All the above studies indicate that apelin could alleviate stroke and exhibit a neuroprotective effect via inhibiting neuronal apoptosis, which was mediated by AMPK/Bax/cleaved-caspase3/Bcl2, ERS/UPR, and/or Gαi/Gαq-CK2 pathways. More clinical research is wanted for an improved understanding of the apelin/APJ system in stroke and for the application of apelin in clinical practice for the patients with stroke.
Brain Injury and Protection
Supraspinal administration of apelin mitigated the brain injury and showed a neuroprotective role in animal models. Apelin-13 (i.c.v., 50, 100 µg/rat, Khaksari et al.; 20 µg/rat, Yan et al., 2015) mitigated cerebral damage in rats induced by transient focal cerebral ischemia via inhibition of apoptosis and caspase-3 activation (Khaksari et al., 2012; Yan et al., 2015). Apelin-13 (i.c.v., 50, 100 µg/kg) ameliorated I/R injury in the mouse brain by activating the PI3K/Akt and ERK1/2 signaling pathways (Yang et al., 2014). Apelin-13 (i.c.v., 50 µg/kg) alleviated damage to the mouse blood-brain barrier from ischemic injury via improvement of aquaporin-4 (AQP4), and the increase of AQP4 caused by apelin-13 was mediated through the PI3K/Akt and ERK pathways (Chu et al., 2016). I.c.v. administration of 50 µg/mouse apelin-13 alleviated mouse brain damage induced by traumatic brain injury via the suppression of autophagy (Bao et al., 2015).

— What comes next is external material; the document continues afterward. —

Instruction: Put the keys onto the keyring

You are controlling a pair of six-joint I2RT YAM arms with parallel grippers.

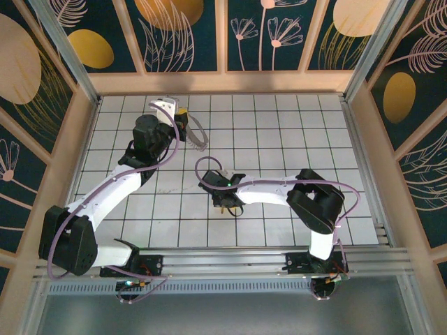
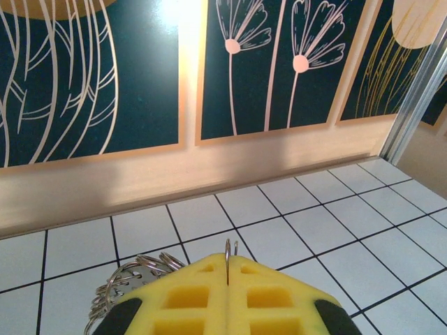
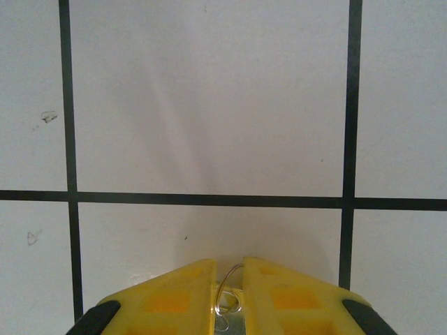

The studies indicate that central apelin could ameliorate brain injury and induce a neuroprotective effect, which was mediated by PI3K/Akt/ERK, AQP4, and/or inhibiting autophagy and apoptotic pathways. Autophagy and apoptosis are two major physiologic processes to maintain the cellular homeostasis. We infer that apelin may be a potential regulatory factor in cell physiology and neurodegenerative disorders. It is necessary to ascertain whether apelin could pass blood brain barrier and whether the protective effect is still effective through peripheral treatment, such as intravenous injection.